2) Beta-Alanine. Beta-alanine is relatively new to the scene – within the last 3-5 years it started to gain popularity, and now most pre-workout supplements contain some of it. There has been a fair amount of research that backs up the effectiveness of beta-alanine and its use to improve muscular strength and delay time to fatigue. Beta-alanine (again to simplify) works by increasing something called carnosine in your muscle cells that helps to keep the cell in the proper pH range for contraction during exercise. I realize that simplification wasn’t so simple – lets just say that your muscle cells have a certain range where they operate the best, beta-alanine makes it so they stay in that range longer which lets you get more reps before the pH changes to much. I mentioned that a lot of pre-workout supplements have a massive dose of b-a in them, sadly this is a misguided attempt to jump onto the newest bandwagon because beta-alanine doesn’t work like that. You need to take it in doses divided throughout the day for an extended period for it to build up to a level that gives an effect… for me this usually works out to ¼ Tsp taken 4-6x per day for a week before there is a noticeable difference – but the difference IS DEFINITELY noticeable. What are the side effects? There is only one – and if you have taken a pre-workout supplement that contains it you are familiar with it: Skin tingling! If you take a large dose (more than 1-1.5g) at one time you will feel your skin crawling for the next 5-10 minutes – it isn’t harmful, and by the same token it isn’t doing anything useful either despite what the pre-workout products claim.

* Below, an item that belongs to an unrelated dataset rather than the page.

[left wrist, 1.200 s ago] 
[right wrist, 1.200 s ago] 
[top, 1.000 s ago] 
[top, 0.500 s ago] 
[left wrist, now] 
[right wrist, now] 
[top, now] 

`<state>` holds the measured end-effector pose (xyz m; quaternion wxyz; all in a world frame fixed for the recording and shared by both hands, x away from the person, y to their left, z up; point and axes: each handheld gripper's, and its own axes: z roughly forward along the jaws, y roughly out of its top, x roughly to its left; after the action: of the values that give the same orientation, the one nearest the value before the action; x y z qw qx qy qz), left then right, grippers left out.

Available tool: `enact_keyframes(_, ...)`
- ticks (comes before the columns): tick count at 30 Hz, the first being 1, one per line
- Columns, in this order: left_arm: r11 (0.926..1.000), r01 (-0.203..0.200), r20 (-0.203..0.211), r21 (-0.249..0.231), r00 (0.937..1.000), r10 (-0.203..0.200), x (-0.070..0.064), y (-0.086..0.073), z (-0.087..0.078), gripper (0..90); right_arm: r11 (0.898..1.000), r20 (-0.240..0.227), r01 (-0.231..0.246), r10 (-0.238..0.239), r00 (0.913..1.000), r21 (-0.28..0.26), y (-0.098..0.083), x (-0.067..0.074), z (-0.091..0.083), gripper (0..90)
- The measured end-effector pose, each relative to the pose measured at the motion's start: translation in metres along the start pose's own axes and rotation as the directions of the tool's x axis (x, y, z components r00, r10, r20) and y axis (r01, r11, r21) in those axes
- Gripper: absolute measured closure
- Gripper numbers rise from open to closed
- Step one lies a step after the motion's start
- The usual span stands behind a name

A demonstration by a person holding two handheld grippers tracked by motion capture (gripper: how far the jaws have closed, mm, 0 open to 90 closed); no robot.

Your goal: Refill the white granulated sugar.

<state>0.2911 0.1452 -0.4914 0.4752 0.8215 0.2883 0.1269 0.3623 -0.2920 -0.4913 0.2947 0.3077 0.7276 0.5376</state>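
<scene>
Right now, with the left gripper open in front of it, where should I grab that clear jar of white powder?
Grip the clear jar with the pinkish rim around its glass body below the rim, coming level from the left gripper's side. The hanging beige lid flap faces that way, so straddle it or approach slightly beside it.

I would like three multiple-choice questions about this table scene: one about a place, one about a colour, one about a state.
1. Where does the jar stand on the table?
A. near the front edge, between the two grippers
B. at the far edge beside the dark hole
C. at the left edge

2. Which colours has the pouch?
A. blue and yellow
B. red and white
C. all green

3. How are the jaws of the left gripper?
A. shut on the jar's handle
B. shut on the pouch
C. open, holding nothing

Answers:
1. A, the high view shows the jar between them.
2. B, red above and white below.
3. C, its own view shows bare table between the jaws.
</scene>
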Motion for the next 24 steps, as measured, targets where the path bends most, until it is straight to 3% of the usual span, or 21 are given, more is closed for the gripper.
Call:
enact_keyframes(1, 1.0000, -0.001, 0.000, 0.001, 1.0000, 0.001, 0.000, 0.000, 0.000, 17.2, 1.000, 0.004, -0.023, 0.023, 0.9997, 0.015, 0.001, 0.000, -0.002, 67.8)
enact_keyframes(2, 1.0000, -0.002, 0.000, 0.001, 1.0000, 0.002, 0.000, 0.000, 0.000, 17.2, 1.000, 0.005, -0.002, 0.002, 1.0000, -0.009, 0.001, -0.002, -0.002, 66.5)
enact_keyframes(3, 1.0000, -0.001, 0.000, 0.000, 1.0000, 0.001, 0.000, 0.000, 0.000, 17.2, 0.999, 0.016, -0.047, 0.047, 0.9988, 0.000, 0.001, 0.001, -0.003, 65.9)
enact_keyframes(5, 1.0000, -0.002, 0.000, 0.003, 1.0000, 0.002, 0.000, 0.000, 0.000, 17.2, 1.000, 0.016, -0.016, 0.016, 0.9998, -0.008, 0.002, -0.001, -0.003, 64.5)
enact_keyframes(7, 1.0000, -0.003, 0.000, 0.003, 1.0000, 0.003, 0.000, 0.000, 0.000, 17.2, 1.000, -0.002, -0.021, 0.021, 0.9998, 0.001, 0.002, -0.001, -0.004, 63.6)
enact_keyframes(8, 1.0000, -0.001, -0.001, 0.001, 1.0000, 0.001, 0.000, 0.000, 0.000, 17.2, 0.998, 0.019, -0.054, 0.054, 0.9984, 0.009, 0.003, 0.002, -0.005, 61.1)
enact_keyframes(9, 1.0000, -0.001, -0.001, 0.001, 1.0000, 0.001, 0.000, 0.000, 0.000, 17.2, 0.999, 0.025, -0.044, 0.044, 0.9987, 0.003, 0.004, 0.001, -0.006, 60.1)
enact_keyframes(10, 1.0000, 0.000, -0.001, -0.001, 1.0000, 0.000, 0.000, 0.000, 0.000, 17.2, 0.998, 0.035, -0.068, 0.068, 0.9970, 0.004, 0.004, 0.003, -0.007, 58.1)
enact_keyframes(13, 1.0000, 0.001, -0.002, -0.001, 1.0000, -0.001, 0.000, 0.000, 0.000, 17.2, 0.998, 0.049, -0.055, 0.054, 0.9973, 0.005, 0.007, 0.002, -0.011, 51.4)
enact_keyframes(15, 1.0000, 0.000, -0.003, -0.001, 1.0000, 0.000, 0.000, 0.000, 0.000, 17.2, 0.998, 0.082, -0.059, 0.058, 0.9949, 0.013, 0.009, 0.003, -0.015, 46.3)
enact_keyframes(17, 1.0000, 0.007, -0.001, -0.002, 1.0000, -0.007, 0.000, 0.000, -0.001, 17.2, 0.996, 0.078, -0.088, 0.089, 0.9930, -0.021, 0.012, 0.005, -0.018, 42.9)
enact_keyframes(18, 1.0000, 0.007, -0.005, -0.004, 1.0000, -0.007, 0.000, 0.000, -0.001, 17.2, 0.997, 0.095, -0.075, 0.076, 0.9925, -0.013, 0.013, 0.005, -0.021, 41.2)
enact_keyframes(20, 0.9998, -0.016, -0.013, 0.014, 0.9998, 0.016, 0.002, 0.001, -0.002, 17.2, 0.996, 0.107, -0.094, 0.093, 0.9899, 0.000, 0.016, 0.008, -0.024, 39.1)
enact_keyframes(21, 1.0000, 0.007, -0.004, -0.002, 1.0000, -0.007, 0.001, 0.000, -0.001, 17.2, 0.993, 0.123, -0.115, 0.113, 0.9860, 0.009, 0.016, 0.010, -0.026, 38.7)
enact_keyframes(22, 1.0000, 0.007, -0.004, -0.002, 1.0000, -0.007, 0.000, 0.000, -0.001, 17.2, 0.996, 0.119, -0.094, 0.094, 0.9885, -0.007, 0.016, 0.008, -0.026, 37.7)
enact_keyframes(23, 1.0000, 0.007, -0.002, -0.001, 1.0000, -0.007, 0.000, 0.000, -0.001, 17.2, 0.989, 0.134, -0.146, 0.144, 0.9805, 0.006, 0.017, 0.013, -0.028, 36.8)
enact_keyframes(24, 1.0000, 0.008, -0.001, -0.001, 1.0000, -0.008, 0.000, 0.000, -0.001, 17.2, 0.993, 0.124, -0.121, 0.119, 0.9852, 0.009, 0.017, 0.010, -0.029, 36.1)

3) Branched Chain Amino Acids (BCAAs). There is a fair amount of research out there to back up the use of BCAAs in people that train, and they are not that expensive. What are they? Amino acids are the basically the building blocks of proteins, some can be synthesized by the body (non-essential) and some cannot (essential) – typically when you buy supplements that are labeled as BCAAs you are buying a mix of the essential amino acids. What do they do for you? They do quite a bit according to various studies: They improve muscle protein synthesis – which can lead to building more muscle mass – specifically high concentrations (a 4:1 ratio) of Leucine (one of the essential amino acids) has been shown to improve it by nearly 150%. They also help promote fat loss – again it seems that Leucine is the key according to the studies. They have even been shown in some studies to have an anti-aging effect! So for some of us that is reason enough to add them to the list.

Those would be my top 3 recommendations if you want supplements that actually do something. Keep in mind that if your diet is crap and your workouts are inconsistent these won’t make much difference for you and you should probably just mail me your money instead of buying supplements with it.

Are there other useful supplements? Sure, but these are the ones I’m going to tell you about today!